You spent a lot of time in your book interviewing Muslim leaders and airing commentary about them. How well-served do you think American Muslims are by their religious and community leadership?

Well, first I'll quibble with your premise. I made a point of not basing my book on the press releases and staged demonstrations of national organizations such as CAIR and ISNA. I worked hard to meet people all around the country, regardless of organizational affiliation. In those instances when I focus on prominent people, such as Khaled Abou El Fadl or Siraj Wahhaj, I also took care to introduce people around them, to give a richer sense of their experience as Muslims.

In answer to your question, I would say that in many cases, Muslims haven't been all that well served by their leaders, whether you're talking about the imam at the local mosque or the officers of a national group. These leaders often haven't been very skilled in expressing the complicated views and concerns of their constituencies.

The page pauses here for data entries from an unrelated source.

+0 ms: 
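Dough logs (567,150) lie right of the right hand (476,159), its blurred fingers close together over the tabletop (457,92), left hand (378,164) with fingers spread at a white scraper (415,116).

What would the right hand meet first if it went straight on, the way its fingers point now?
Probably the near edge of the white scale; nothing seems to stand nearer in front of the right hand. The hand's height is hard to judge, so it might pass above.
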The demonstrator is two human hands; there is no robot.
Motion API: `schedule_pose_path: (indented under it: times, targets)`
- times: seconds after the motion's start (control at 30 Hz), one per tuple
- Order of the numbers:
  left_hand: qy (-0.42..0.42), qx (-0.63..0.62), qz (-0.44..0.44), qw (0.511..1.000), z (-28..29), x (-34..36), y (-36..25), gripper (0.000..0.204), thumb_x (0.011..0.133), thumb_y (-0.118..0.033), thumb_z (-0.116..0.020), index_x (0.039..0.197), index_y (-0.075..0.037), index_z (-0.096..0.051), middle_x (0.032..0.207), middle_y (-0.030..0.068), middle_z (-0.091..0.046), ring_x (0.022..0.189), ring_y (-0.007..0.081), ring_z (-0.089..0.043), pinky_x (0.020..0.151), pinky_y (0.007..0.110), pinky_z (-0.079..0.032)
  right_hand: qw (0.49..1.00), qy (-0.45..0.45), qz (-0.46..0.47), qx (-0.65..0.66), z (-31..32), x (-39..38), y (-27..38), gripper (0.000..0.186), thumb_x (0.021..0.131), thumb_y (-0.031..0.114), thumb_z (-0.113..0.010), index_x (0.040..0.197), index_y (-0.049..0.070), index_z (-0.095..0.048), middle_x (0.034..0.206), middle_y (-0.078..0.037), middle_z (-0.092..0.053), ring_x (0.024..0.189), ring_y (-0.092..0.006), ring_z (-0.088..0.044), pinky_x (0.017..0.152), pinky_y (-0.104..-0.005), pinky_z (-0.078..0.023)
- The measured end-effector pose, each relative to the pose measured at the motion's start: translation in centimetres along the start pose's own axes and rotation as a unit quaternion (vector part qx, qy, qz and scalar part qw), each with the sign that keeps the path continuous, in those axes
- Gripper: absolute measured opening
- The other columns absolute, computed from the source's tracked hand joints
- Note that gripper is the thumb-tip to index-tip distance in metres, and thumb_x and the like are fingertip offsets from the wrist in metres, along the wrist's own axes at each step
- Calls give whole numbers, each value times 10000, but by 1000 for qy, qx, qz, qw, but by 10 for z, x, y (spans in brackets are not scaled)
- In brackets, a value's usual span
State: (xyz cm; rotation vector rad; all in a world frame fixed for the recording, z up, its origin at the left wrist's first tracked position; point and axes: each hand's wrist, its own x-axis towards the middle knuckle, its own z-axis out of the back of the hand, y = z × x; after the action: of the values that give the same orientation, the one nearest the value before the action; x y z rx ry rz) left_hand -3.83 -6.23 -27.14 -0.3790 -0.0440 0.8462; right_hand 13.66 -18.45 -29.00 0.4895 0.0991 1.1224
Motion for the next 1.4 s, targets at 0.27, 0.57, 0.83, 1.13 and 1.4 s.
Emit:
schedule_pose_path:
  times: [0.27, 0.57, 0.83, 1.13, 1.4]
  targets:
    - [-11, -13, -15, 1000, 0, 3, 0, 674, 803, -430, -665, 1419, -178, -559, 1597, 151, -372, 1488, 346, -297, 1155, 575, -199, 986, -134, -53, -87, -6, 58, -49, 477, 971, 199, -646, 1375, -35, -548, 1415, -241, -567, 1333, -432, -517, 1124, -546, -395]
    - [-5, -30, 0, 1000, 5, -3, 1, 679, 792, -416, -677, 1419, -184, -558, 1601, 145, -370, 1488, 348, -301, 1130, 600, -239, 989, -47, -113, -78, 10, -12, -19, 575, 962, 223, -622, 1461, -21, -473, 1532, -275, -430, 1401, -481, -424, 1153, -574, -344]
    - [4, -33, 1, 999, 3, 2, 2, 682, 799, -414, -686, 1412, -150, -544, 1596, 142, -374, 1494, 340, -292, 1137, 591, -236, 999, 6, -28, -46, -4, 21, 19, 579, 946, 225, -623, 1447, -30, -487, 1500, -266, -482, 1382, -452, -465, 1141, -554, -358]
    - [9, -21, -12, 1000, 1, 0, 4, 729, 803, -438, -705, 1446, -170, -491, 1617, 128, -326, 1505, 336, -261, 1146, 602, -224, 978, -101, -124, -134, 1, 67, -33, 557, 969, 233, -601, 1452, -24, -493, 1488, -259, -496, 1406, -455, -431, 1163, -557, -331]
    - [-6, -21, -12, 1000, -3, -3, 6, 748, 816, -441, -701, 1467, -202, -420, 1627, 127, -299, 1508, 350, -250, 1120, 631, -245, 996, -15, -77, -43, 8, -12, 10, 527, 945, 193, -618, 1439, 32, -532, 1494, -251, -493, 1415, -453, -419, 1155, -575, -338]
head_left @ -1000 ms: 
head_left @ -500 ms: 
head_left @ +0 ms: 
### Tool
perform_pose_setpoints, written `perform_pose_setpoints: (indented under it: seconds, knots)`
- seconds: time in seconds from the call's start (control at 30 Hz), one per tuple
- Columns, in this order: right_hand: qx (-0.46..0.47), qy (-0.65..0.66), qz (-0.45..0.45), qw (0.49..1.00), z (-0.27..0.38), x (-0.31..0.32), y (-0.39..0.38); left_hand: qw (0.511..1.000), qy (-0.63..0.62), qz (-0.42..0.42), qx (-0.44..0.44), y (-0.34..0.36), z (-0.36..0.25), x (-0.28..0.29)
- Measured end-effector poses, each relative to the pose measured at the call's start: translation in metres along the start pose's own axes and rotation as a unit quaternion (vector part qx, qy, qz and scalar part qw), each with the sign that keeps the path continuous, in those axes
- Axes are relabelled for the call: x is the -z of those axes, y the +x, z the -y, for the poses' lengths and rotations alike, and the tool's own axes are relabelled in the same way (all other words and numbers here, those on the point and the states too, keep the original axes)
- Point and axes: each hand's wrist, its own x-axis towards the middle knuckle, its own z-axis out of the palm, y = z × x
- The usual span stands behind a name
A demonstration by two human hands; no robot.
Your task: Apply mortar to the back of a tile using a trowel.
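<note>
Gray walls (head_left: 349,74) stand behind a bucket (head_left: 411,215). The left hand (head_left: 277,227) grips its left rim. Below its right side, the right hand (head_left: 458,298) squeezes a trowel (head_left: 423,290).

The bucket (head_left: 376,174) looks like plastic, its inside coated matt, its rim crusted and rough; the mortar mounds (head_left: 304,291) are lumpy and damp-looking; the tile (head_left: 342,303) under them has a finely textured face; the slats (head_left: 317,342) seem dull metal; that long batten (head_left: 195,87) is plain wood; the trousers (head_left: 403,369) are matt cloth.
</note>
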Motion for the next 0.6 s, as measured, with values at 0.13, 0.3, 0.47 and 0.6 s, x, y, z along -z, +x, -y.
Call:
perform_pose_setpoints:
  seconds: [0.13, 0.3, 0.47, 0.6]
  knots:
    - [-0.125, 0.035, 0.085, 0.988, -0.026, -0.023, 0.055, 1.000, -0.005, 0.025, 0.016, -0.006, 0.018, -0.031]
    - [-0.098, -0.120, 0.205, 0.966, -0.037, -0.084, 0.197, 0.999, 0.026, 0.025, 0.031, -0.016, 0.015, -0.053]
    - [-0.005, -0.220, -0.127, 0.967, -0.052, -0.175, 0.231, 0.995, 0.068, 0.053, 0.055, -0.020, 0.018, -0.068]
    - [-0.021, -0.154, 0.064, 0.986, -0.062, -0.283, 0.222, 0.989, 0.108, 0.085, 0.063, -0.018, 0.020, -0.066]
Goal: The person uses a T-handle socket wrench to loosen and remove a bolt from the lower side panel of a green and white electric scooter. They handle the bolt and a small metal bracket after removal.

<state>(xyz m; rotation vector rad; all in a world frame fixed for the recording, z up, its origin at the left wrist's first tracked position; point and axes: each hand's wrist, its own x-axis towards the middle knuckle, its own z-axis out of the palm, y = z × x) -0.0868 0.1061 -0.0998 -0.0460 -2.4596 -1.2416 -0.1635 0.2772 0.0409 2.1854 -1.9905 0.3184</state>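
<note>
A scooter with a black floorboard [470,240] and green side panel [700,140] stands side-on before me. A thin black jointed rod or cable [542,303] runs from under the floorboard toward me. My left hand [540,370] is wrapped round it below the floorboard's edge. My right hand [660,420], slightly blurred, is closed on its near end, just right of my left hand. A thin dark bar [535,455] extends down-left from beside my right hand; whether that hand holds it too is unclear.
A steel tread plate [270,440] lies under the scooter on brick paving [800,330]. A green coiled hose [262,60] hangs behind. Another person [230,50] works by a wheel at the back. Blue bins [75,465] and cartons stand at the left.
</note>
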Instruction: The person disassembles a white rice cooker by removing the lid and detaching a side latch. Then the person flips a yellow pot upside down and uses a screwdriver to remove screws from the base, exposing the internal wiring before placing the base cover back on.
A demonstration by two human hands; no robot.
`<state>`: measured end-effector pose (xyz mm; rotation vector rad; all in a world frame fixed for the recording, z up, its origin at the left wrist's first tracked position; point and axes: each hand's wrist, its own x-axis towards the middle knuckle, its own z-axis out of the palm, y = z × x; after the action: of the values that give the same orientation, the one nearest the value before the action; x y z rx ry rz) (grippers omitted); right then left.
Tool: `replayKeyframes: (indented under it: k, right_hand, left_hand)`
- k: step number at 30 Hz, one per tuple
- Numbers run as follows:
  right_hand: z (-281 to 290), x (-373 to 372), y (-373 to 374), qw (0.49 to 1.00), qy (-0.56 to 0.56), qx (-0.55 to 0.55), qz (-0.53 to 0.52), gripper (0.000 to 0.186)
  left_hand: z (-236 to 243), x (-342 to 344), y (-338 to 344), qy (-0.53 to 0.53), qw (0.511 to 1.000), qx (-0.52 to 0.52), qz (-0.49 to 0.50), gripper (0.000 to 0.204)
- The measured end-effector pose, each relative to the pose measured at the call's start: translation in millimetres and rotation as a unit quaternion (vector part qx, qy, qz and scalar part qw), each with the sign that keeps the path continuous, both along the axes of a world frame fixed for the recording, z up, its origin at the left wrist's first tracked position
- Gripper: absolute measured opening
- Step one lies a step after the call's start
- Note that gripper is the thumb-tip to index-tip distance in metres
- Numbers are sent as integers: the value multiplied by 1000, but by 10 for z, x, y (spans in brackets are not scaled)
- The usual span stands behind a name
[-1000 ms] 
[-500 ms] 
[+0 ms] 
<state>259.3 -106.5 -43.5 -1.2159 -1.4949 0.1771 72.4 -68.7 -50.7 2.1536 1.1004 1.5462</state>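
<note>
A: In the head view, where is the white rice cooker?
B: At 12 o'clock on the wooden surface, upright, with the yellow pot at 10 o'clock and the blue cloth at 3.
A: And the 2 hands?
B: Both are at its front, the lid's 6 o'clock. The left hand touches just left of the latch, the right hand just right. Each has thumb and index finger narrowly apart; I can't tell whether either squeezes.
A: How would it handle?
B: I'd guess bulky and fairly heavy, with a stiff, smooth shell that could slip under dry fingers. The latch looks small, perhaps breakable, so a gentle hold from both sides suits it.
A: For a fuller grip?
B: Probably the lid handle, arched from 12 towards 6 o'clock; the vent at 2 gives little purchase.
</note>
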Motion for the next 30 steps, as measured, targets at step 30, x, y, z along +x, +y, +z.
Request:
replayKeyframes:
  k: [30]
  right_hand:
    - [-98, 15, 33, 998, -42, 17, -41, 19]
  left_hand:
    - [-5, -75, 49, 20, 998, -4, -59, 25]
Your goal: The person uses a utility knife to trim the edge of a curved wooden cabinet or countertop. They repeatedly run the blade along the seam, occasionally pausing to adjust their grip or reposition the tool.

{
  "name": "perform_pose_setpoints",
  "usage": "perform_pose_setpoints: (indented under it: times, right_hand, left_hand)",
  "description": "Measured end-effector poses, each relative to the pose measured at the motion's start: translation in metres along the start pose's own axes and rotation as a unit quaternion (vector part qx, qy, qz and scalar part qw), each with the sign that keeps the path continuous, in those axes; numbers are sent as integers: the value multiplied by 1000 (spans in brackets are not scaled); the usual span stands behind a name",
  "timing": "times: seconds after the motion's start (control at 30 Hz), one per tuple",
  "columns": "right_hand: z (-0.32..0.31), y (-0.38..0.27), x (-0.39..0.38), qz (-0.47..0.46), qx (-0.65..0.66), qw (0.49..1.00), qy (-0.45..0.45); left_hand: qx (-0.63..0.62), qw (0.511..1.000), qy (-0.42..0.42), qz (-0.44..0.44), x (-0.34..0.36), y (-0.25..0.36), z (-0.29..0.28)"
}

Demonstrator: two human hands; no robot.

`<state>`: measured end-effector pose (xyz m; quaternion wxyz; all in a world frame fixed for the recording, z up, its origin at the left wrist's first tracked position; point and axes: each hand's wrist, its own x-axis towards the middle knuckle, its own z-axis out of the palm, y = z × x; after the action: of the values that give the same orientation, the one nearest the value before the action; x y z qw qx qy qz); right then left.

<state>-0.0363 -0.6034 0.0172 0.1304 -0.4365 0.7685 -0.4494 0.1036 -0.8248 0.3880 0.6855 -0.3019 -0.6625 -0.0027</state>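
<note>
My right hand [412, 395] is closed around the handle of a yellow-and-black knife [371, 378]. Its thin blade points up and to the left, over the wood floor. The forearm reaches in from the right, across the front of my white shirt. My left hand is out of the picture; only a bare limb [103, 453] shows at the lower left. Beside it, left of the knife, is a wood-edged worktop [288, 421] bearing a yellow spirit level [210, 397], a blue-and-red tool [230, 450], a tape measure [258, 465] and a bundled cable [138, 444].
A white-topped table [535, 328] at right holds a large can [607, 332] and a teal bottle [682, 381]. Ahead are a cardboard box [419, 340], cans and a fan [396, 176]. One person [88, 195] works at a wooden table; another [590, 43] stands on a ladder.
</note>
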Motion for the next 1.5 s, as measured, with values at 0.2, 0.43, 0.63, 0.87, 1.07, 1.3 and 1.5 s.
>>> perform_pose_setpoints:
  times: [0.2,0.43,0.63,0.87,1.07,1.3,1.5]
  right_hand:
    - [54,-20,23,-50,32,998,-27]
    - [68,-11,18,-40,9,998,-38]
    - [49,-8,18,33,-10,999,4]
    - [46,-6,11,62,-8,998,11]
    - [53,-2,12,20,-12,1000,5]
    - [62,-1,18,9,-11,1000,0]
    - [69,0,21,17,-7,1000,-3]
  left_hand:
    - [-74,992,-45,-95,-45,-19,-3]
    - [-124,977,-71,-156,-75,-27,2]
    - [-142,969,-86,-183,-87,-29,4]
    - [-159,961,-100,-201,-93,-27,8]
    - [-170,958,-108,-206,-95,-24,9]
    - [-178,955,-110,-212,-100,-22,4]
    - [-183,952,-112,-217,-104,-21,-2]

In the case of imams, it's my impression that many clerics have offered the public and the media a much more religiously conservative and insular perspective than that of their own worshipers. That failure may help explain why many Muslims, including those who consider themselves observant, tend to avoid the mosque. One issue Muslims are beginning to address is the training of imams in the U.S., in hopes that native-born clergy will have a better understanding of American society and more skill in relating to non-Muslims. That seems like a worthwhile initiative.

Zahed Amanullah is associate editor of alt.muslim. He is based in London, England.